- TASK BRIEF -
Filter the records below for the word "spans". Copy each line that holds it.

- DATASET EXTRACT -

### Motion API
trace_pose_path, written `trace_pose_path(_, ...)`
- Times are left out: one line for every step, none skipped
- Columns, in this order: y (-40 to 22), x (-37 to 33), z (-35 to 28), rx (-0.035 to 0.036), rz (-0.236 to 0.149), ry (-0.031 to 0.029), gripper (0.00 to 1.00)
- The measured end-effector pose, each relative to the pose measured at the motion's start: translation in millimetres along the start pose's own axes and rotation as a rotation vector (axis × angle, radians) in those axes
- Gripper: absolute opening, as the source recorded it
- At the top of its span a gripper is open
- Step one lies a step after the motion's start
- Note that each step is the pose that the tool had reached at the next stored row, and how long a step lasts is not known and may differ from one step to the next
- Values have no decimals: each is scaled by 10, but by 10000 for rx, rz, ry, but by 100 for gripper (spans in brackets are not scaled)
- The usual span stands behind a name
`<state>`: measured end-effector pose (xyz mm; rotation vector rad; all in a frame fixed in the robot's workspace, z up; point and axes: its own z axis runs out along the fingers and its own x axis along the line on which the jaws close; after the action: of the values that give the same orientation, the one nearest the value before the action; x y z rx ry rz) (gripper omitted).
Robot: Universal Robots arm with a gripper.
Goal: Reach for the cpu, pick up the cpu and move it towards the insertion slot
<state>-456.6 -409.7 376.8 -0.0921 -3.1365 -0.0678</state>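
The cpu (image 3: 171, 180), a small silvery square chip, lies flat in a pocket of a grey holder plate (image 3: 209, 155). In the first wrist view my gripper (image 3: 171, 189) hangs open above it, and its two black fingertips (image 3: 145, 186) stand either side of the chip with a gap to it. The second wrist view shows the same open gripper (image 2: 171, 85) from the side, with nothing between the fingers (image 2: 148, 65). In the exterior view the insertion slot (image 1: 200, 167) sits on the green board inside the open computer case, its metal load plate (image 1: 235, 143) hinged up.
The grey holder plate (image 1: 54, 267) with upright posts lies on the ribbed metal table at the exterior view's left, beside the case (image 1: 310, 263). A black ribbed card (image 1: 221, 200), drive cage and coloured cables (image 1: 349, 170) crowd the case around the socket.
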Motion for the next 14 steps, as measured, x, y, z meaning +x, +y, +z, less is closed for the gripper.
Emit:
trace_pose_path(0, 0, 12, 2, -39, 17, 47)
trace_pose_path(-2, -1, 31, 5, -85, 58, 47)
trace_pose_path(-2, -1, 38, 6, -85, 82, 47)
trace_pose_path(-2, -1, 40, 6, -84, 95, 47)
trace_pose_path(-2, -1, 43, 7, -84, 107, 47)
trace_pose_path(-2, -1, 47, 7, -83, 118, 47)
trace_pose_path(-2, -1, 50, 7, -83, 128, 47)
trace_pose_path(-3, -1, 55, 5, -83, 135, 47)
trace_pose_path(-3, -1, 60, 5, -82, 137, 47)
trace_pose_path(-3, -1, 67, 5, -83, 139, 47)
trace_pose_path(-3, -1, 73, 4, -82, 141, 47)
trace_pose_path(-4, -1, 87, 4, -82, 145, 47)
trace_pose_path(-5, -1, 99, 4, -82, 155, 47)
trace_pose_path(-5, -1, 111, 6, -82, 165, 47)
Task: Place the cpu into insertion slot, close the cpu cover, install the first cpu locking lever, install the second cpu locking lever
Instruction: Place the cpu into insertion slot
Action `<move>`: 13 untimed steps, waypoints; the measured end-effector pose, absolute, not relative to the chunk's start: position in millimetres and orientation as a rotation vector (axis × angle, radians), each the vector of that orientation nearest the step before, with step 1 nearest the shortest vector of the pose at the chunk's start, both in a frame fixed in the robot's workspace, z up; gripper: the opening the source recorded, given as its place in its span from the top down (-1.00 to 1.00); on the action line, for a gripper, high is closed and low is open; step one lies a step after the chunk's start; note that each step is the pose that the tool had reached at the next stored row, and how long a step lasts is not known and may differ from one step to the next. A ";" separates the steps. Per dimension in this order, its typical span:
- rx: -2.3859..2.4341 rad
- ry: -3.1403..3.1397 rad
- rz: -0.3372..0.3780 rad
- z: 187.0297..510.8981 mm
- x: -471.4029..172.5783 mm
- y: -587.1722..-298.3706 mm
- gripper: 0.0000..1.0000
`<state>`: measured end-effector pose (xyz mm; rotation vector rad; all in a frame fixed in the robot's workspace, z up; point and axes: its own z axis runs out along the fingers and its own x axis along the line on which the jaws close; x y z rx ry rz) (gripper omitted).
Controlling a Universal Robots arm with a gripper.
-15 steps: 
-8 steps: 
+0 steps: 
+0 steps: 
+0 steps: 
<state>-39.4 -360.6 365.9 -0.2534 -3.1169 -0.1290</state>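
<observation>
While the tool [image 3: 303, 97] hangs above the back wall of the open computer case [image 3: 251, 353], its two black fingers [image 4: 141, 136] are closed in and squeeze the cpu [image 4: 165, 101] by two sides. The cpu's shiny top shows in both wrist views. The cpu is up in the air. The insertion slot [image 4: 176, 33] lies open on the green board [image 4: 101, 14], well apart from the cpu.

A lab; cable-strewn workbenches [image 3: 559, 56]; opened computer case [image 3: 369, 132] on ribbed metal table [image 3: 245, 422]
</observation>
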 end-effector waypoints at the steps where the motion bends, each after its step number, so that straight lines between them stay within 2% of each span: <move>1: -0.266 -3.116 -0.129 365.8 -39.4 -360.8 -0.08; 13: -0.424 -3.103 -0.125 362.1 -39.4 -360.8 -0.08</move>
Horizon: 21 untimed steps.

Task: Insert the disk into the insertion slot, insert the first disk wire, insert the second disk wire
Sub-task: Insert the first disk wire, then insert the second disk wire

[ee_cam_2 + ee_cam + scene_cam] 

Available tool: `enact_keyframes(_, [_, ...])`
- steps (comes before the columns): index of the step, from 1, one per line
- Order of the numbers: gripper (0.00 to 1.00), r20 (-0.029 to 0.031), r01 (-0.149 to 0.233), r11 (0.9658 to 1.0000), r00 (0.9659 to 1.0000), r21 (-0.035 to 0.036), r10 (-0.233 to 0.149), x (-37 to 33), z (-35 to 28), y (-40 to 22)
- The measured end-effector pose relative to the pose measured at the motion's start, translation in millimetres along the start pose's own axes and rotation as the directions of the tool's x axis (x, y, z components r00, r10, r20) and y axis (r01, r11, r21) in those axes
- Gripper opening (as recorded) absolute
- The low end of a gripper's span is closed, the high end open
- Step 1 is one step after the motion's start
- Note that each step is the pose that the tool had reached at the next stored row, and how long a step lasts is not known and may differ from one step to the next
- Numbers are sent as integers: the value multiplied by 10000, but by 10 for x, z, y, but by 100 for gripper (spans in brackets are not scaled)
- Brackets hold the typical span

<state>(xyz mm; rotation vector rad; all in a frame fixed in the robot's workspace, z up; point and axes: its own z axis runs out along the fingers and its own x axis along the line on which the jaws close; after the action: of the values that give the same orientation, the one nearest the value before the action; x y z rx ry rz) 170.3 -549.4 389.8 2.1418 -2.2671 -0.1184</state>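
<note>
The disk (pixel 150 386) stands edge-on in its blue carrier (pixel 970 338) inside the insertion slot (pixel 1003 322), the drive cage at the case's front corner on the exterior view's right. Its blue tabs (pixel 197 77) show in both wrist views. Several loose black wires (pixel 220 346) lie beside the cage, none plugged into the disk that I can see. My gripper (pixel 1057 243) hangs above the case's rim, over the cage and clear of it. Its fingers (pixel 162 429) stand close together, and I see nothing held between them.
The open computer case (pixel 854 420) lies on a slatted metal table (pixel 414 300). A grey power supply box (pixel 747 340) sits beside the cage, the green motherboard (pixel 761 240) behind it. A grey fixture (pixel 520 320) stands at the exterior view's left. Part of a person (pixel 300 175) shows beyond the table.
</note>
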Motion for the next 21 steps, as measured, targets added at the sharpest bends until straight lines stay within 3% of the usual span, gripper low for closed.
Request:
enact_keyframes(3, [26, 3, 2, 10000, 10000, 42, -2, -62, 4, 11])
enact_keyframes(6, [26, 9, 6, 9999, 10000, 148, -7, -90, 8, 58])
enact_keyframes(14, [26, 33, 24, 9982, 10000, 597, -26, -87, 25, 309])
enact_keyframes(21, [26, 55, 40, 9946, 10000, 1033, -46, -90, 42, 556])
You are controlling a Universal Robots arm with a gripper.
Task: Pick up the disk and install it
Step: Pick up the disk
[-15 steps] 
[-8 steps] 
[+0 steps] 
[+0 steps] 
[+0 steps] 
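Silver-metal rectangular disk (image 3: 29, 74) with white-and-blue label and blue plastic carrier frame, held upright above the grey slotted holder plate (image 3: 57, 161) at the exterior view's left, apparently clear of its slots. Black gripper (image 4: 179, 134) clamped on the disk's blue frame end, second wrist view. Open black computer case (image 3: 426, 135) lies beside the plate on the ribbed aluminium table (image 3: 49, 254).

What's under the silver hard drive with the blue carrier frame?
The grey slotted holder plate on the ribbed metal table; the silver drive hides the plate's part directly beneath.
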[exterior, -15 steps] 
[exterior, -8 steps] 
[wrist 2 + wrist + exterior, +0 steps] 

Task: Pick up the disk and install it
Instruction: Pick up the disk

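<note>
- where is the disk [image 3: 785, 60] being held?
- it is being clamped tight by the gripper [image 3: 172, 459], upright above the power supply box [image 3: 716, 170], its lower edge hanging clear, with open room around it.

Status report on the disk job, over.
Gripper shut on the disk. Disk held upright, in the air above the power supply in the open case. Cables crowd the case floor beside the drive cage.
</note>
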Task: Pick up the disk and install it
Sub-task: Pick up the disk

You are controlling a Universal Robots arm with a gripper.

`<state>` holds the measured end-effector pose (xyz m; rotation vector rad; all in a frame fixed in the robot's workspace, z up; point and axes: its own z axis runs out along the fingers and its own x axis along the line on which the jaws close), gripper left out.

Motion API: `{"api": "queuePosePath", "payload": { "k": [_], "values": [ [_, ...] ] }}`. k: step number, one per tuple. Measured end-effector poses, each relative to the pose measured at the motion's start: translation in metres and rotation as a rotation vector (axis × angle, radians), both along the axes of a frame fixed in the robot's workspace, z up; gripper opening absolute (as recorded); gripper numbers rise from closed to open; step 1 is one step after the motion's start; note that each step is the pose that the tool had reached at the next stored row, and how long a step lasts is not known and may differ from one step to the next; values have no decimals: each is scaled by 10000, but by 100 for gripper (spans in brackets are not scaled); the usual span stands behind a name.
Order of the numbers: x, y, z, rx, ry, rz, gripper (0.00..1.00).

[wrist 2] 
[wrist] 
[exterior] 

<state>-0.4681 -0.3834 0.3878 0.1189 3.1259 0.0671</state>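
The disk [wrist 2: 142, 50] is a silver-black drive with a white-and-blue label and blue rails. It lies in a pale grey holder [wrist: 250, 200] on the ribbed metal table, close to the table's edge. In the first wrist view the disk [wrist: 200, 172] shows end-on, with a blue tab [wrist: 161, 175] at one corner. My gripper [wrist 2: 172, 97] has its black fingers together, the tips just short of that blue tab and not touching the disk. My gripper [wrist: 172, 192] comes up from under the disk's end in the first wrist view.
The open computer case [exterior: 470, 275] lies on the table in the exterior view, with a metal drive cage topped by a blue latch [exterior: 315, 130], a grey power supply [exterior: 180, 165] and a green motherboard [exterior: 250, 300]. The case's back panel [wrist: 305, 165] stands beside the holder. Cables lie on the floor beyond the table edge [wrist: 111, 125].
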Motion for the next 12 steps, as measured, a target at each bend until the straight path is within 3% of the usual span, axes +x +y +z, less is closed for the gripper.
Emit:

- TASK RESPONSE -
- Values have no decimals: each is scaled by 10, but by 10000 for rx, rz, ry, but by 100 for gripper (spans in brackets are not scaled)
- Numbers are sent as integers: the value multiplied by 10000, but by 10 for x, z, y, but by 100 for gripper (spans in brackets are not scaled)
Motion API: `{"api": "queuePosePath", "payload": { "k": [_], "values": [ [_, ...] ] }}`. k: step number, one per tuple. Measured end-effector poses, each relative to the pose measured at the motion's start: translation in metres and rotation as a rotation vector (axis × angle, radians), both along the axes of a frame fixed in the robot's workspace, z up; gripper opening absolute (as recorded); gripper numbers rise from closed to open; step 1 is one step after the motion's start; note that each step is the pose that the tool had reached at the next stored row, and how long a step lasts is not known and may differ from one step to the next; values have no decimals: each is scaled by 10000, but by 100 for gripper (spans in brackets are not scaled); the usual span stands behind a name.

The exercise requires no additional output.